_Work to be completed_:
Drop every picture, then transcribe the remaining data exactly.

[Stored data — start]

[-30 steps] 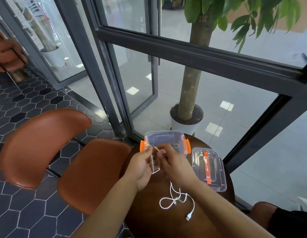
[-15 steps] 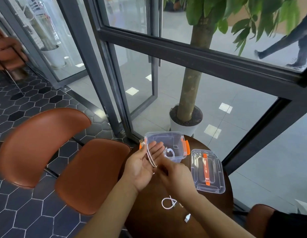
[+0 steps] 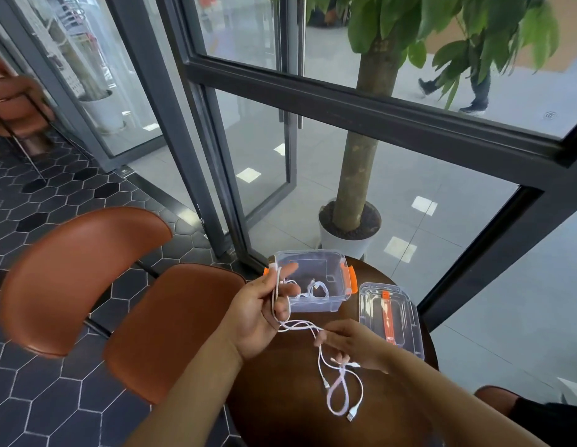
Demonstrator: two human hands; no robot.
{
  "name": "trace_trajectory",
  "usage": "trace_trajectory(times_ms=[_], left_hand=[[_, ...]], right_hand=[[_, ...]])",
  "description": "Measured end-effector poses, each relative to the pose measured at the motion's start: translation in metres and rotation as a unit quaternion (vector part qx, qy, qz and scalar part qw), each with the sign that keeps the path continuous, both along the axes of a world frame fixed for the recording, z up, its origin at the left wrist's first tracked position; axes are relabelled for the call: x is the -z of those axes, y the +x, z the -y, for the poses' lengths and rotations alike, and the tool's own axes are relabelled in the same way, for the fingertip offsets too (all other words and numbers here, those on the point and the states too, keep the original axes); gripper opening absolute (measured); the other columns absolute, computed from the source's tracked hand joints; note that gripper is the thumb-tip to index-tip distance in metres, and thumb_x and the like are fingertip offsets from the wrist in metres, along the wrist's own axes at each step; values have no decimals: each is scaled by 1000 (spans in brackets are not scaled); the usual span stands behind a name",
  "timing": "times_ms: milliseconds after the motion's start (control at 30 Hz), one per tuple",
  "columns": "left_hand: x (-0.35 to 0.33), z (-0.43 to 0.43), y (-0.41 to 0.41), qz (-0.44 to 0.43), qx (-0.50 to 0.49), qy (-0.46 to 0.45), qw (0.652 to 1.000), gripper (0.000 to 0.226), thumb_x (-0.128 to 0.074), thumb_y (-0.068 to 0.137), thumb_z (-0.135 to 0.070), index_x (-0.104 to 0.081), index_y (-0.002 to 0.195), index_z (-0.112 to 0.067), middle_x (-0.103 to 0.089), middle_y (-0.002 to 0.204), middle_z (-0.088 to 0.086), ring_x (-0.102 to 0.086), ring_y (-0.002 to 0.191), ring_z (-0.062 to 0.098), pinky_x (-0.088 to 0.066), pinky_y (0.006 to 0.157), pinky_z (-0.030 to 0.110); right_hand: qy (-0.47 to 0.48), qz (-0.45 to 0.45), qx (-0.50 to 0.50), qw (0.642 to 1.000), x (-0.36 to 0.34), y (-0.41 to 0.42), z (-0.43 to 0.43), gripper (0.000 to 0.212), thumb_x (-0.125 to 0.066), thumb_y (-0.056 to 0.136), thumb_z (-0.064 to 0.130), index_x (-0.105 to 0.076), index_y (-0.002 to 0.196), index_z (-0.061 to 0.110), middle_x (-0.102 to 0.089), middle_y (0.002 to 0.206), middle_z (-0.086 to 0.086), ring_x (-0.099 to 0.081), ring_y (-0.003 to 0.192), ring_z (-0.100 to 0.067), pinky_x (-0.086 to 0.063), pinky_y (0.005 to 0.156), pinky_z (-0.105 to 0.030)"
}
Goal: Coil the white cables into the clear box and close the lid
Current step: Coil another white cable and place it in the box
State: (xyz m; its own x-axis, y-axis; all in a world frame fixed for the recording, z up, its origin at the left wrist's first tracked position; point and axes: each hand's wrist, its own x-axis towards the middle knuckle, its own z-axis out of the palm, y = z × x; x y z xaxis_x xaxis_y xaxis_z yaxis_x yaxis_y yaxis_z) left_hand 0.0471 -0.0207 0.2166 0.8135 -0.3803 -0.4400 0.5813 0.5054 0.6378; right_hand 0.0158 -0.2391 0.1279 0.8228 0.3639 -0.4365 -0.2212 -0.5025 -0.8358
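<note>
On the round wooden table (image 3: 280, 398), near its far edge, the clear box (image 3: 313, 285) stands open with one white cable (image 3: 316, 289) already lying curled inside it. Its lid (image 3: 390, 321) rests flat just to the right of the box, orange strap up, apart from it.

I am working the second cable (image 3: 340, 387) now. My left hand (image 3: 258, 314) is up near the box's left end, fingers curled around a run of the cord so that one plug end sticks up by the orange latch (image 3: 352, 279). That hand is closed loosely on the cord, thumb out, not clenched. My right hand (image 3: 348, 345) sits nearer and to the right, pinching the same cord between thumb and fingertips; the rest trails down in loose loops on the table, ending in a plug at the near side.

To do this step well, I judge I should keep the left hand as the fixed anchor and let the right feed even loops into it, each about the width of the box floor, so the bundle drops in without springing out. The trailing loops cross each other, so I would draw slack gently to avoid pulling a knot tight. Tucking the last plug inside the coil should help keep the rim free for the lid.
</note>
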Motion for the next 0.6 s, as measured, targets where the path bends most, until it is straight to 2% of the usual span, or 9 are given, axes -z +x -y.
trace_trajectory(times_ms=[100, 167, 267, 367, 467, 600], left_hand=[[-2, -1, -6, 12, 55, 29, 998, 39, -39, 105, -24, -60, 128, 0, -69, 66, 10, -49, 37, 8, -43, 39, 21], [-2, -1, -9, 19, 109, 60, 992, 39, -42, 103, -21, -62, 126, 3, -68, 65, 12, -47, 35, 9, -41, 38, 21], [-2, -2, -10, 31, 211, 152, 965, 37, -46, 104, -23, -69, 118, 2, -72, 76, 20, -55, 40, 12, -43, 40, 20], [-2, -5, -7, 52, 270, 240, 931, 36, -44, 106, -25, -68, 118, 0, -74, 90, 25, -64, 49, 17, -42, 41, 21], [-3, -7, -5, 64, 275, 304, 910, 34, -42, 108, -21, -64, 119, 3, -75, 93, 26, -66, 52, 19, -35, 42, 22], [4, -6, -2, 57, 205, 332, 919, 31, -43, 108, -21, -64, 115, 0, -75, 86, 21, -64, 52, 19, -32, 38, 20]], right_hand=[[-27, -32, -26, 999, -2, 3, 4, 37, -51, 100, 47, -74, 103, 18, -50, 52, 11, -48, 51, -8, -46, 62, -23], [-40, -32, -29, 998, -11, 11, -2, 35, -54, 100, 45, -74, 97, 17, -46, 52, 7, -44, 48, -10, -46, 57, -22], [-15, -27, 31, 999, -29, 30, -11, 24, -60, 99, 23, -69, 78, 14, -51, 53, 4, -45, 45, -8, -47, 53, -26], [47, -13, 70, 996, -60, 48, -18, 19, -62, 96, 13, -63, 79, 4, -53, 57, 3, -48, 49, -9, -46, 53, -26], [58, 24, 57, 996, -88, 56, -29, 26, -63, 97, 16, -62, 72, 7, -50, 53, 8, -46, 51, -10, -45, 53, -25], [-12, 120, 96, 988, -99, 45, -45, 19, -63, 96, 19, -69, 83, 6, -57, 63, 6, -52, 56, -8, -47, 55, -26]])
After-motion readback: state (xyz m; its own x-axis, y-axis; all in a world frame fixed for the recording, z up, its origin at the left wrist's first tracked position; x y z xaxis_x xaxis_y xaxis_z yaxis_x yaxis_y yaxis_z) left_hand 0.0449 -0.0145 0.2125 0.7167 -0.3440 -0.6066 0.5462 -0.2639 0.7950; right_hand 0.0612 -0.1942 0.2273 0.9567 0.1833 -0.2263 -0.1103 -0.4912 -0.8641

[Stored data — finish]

_Your solution_:
[-30 steps] 
[-15 steps] 
[+0 steps] 
Demonstrator: two human hands; no robot.
{
  "name": "trace_trajectory",
  "usage": "trace_trajectory(times_ms=[_], left_hand=[[_, ...]], right_hand=[[_, ...]])",
  "description": "Measured end-effector poses, each relative to the pose measured at the motion's start: translation in metres and rotation as a unit quaternion (vector part qx, qy, qz and scalar part qw), each with the sign that keeps the path continuous, both along the axes of a world frame fixed for the recording, z up, its origin at the left wrist's first tracked position; axes are relabelled for the call: x is the -z of those axes, y the +x, z the -y, for the poses' lengths and rotations alike, and the tool's own axes are relabelled in the same way, for the fingertip offsets too (all other words and numbers here, those on the point and the states too, keep the original axes); gripper opening absolute (measured); the other columns absolute, computed from the source's tracked hand joints; note that gripper is the thumb-tip to index-tip distance in metres, and thumb_x and the like are fingertip offsets from the wrist in metres, along the wrist's own axes at each step; values have no decimals: each is scaled by 1000 (spans in brackets are not scaled); the usual span stands behind a name",
  "timing": "times_ms: milliseconds after the motion's start (control at 30 Hz), one per tuple",
  "columns": "left_hand: x (-0.35 to 0.33), z (-0.43 to 0.43), y (-0.41 to 0.41), qz (-0.44 to 0.43), qx (-0.50 to 0.49), qy (-0.46 to 0.45), qw (0.652 to 1.000), gripper (0.000 to 0.226), thumb_x (-0.128 to 0.074), thumb_y (-0.068 to 0.137), thumb_z (-0.135 to 0.070), index_x (-0.104 to 0.081), index_y (-0.002 to 0.195), index_z (-0.112 to 0.067), middle_x (-0.103 to 0.089), middle_y (-0.002 to 0.204), middle_z (-0.088 to 0.086), ring_x (-0.102 to 0.086), ring_y (-0.002 to 0.191), ring_z (-0.062 to 0.098), pinky_x (-0.088 to 0.066), pinky_y (0.006 to 0.157), pinky_z (-0.030 to 0.110); right_hand: qy (-0.47 to 0.48), qz (-0.45 to 0.45), qx (-0.50 to 0.50), qw (0.642 to 1.000), x (-0.36 to 0.34), y (-0.41 to 0.42), z (-0.43 to 0.43), gripper (0.000 to 0.212), thumb_x (-0.125 to 0.066), thumb_y (-0.056 to 0.136), thumb_z (-0.064 to 0.130), index_x (-0.105 to 0.076), index_y (-0.002 to 0.196), index_z (-0.061 to 0.110), middle_x (-0.102 to 0.089), middle_y (0.002 to 0.206), middle_z (-0.086 to 0.086), ring_x (-0.099 to 0.081), ring_y (-0.003 to 0.192), ring_z (-0.100 to 0.067), pinky_x (-0.086 to 0.063), pinky_y (0.005 to 0.156), pinky_z (-0.105 to 0.030)"
}
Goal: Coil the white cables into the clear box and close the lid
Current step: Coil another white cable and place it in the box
State: (xyz m; its own x-axis, y-axis; all in a world frame fixed for the recording, z up, its origin at the left wrist's first tracked position; point and axes: each hand's wrist, its own x-axis towards the middle knuckle, its own z-axis out of the palm, y = z × x; x y z xaxis_x xaxis_y xaxis_z yaxis_x yaxis_y yaxis_z) left_hand 0.0471 -0.0207 0.2166 0.8135 -0.3803 -0.4400 0.5813 0.5054 0.6378; right_hand 0.0158 -0.2391 0.1279 0.8228 0.3639 -0.4365 -0.2212 -0.5025 -0.8358
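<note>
On the round wooden table (image 3: 280, 398), near its far edge, the clear box (image 3: 313, 285) stands open with one white cable (image 3: 316, 289) already lying curled inside it. Its lid (image 3: 390, 321) rests flat just to the right of the box, orange strap up, apart from it.

I am working the second cable (image 3: 340, 387) now. My left hand (image 3: 258, 314) is up near the box's left end, fingers curled around a run of the cord so that one plug end sticks up by the orange latch (image 3: 352, 279). That hand is closed loosely on the cord, thumb out, not clenched. My right hand (image 3: 348, 345) sits nearer and to the right, pinching the same cord between thumb and fingertips; the rest trails down in loose loops on the table, ending in a plug at the near side.

To do this step well, I judge I should keep the left hand as the fixed anchor and let the right feed even loops into it, each about the width of the box floor, so the bundle drops in without springing out. The trailing loops cross each other, so I would draw slack gently to avoid pulling a knot tight. Tucking the last plug inside the coil should help keep the rim free for the lid.
</note>
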Motion for the next 0.6 s, as measured, targets where the path bends most, until it is straight to 2% of the usual span, or 9 are given, axes -z +x -y.
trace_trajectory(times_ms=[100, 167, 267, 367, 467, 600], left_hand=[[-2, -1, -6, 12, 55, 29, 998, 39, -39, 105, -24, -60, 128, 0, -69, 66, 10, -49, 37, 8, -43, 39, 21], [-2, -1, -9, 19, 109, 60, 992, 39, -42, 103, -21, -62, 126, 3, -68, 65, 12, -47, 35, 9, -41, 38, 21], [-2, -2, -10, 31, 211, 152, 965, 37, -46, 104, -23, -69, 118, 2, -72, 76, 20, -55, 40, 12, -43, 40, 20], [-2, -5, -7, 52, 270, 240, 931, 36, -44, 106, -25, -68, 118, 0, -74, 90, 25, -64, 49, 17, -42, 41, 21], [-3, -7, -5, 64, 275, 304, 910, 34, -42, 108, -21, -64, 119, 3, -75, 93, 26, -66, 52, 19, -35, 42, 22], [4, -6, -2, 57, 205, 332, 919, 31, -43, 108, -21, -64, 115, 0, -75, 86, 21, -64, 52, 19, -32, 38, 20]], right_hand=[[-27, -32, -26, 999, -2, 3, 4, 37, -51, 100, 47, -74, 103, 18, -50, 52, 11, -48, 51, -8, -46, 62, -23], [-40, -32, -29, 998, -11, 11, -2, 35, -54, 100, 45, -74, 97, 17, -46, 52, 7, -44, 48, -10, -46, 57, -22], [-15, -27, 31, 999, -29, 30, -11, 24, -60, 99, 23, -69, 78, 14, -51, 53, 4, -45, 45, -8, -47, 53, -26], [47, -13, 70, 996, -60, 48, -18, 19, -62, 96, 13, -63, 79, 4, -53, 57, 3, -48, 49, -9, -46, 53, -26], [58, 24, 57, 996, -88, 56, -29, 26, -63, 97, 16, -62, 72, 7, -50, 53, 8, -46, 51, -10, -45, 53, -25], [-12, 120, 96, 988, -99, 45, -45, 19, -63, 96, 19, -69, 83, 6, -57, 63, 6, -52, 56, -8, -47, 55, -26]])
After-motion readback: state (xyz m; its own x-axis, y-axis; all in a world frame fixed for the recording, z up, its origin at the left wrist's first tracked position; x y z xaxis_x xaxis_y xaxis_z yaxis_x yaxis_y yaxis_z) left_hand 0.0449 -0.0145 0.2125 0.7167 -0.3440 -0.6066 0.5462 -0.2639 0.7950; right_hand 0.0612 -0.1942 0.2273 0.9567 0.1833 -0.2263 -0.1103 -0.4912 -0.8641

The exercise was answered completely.